Present an exact copy of each line below.
*** Opening of Provided entries ***
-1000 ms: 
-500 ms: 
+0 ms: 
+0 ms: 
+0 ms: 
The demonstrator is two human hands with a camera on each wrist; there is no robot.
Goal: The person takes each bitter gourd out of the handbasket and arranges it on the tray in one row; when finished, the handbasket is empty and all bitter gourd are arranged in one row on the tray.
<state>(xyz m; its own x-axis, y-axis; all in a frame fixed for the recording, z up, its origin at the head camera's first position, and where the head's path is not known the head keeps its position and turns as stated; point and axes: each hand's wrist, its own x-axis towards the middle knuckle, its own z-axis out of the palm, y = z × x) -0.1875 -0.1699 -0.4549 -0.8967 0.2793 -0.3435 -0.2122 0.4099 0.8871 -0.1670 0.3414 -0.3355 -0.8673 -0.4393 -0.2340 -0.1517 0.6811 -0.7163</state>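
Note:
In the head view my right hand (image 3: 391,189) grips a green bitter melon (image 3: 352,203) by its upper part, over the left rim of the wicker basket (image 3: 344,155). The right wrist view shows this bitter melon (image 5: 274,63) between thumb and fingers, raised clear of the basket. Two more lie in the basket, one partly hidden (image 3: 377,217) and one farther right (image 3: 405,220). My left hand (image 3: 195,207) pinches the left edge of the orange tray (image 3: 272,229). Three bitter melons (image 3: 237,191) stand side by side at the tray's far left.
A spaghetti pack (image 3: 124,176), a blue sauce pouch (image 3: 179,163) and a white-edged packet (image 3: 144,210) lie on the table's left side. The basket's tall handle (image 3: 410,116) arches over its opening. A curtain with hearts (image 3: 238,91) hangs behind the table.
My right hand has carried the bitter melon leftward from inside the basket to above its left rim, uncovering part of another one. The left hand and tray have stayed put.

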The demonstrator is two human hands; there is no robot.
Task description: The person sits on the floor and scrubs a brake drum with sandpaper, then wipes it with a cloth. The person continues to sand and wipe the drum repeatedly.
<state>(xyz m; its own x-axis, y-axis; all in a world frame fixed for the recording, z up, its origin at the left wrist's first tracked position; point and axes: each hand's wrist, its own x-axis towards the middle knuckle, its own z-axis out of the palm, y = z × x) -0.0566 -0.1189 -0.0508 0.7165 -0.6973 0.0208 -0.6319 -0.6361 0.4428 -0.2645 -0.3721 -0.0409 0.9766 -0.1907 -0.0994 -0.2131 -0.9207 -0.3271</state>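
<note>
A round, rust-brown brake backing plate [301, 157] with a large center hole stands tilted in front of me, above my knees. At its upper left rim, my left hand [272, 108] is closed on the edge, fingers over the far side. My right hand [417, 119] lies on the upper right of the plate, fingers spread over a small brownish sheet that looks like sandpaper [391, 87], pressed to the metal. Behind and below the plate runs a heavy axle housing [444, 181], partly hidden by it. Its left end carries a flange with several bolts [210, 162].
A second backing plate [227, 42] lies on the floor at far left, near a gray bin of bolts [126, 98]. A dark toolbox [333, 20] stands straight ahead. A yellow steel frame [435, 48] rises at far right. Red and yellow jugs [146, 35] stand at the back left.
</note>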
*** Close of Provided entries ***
== Task response ==
-1000 ms: 
-500 ms: 
+0 ms: 
+0 ms: 
+0 ms: 
The demonstrator is two human hands with a camera on each wrist; there is no robot.
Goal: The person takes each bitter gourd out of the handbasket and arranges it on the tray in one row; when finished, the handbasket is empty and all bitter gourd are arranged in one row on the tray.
<state>(xyz m; its own x-axis, y-axis; all in a frame fixed for the recording, z up, its origin at the head camera's first position, and where the head's path is not known the head keeps its position and turns as stated; point and axes: each hand's wrist, its own x-axis towards the middle knuckle, its own z-axis out of the palm, y = z × x) -0.1875 -0.1699 -0.4549 -0.8967 0.2793 -0.3435 -0.2122 0.4099 0.8871 -0.1670 0.3414 -0.3355 -0.8673 -0.4393 -0.2340 -0.1517 0.6811 -0.7163</state>
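Note:
In the head view my right hand (image 3: 391,189) grips a green bitter melon (image 3: 352,203) by its upper part, over the left rim of the wicker basket (image 3: 344,155). The right wrist view shows this bitter melon (image 5: 274,63) between thumb and fingers, raised clear of the basket. Two more lie in the basket, one partly hidden (image 3: 377,217) and one farther right (image 3: 405,220). My left hand (image 3: 195,207) pinches the left edge of the orange tray (image 3: 272,229). Three bitter melons (image 3: 237,191) stand side by side at the tray's far left.
A spaghetti pack (image 3: 124,176), a blue sauce pouch (image 3: 179,163) and a white-edged packet (image 3: 144,210) lie on the table's left side. The basket's tall handle (image 3: 410,116) arches over its opening. A curtain with hearts (image 3: 238,91) hangs behind the table.
My right hand has carried the bitter melon leftward from inside the basket to above its left rim, uncovering part of another one. The left hand and tray have stayed put.
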
The demonstrator is two human hands; there is no robot.
Task description: The person sits on the floor and scrubs a brake drum with sandpaper, then wipes it with a cloth. The person continues to sand and wipe the drum repeatedly.
<state>(xyz m; its own x-axis, y-axis; all in a world frame fixed for the recording, z up, its origin at the left wrist's first tracked position; point and axes: each hand's wrist, its own x-axis towards the middle knuckle, its own z-axis out of the palm, y = z × x) -0.0566 -0.1189 -0.0508 0.7165 -0.6973 0.0208 -0.6319 -0.6361 0.4428 -0.2645 -0.3721 -0.0409 0.9766 -0.1907 -0.0994 -0.2131 -0.9207 -0.3271</state>
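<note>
A round, rust-brown brake backing plate [301, 157] with a large center hole stands tilted in front of me, above my knees. At its upper left rim, my left hand [272, 108] is closed on the edge, fingers over the far side. My right hand [417, 119] lies on the upper right of the plate, fingers spread over a small brownish sheet that looks like sandpaper [391, 87], pressed to the metal. Behind and below the plate runs a heavy axle housing [444, 181], partly hidden by it. Its left end carries a flange with several bolts [210, 162].
A second backing plate [227, 42] lies on the floor at far left, near a gray bin of bolts [126, 98]. A dark toolbox [333, 20] stands straight ahead. A yellow steel frame [435, 48] rises at far right. Red and yellow jugs [146, 35] stand at the back left.
</note>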

The requested output has been fully supplied.